Aim of the exercise => Copy out word for word the line with "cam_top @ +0" and the lines that follow it in the listing below, up to the final one.
══════
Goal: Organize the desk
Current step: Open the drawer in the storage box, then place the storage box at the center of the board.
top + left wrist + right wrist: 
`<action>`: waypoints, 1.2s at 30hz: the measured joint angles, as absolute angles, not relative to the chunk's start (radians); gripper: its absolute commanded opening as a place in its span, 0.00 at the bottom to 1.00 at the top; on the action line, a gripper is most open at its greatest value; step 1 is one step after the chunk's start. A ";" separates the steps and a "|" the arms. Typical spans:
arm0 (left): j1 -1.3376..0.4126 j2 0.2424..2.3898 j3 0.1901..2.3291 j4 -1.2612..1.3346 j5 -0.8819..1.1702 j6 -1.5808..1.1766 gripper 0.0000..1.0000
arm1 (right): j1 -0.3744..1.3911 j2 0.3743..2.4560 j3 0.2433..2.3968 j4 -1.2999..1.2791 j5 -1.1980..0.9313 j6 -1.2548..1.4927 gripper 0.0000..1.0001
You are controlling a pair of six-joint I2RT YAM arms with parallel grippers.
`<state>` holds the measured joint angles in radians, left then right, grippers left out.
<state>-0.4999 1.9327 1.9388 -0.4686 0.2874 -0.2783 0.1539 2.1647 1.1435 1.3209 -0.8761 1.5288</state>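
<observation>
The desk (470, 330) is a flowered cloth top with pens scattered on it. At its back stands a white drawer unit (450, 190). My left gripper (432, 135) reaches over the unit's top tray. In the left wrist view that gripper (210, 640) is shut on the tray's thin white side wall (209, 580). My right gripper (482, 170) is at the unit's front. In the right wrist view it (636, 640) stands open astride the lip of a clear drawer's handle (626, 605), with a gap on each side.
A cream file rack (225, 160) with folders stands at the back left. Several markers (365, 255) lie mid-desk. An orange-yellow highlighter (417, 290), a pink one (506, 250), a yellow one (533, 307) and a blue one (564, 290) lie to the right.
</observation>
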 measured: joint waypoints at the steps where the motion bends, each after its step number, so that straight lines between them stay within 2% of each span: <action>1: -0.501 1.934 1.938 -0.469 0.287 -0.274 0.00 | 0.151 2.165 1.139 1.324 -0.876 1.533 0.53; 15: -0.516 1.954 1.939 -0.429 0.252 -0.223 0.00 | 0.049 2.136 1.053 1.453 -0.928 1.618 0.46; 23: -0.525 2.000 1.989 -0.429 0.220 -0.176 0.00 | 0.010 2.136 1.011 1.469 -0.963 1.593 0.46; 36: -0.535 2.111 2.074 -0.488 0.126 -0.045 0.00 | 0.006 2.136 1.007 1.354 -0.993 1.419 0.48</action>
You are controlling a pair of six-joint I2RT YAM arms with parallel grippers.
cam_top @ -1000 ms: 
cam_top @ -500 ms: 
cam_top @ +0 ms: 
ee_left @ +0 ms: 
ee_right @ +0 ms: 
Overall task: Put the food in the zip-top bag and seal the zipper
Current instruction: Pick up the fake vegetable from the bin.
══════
Response area =>
cam_top @ +0 ms: 
ee_left @ +0 ms: 
ee_right @ +0 ms: 
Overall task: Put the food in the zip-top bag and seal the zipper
Current instruction: Pick up the fake vegetable from the bin.

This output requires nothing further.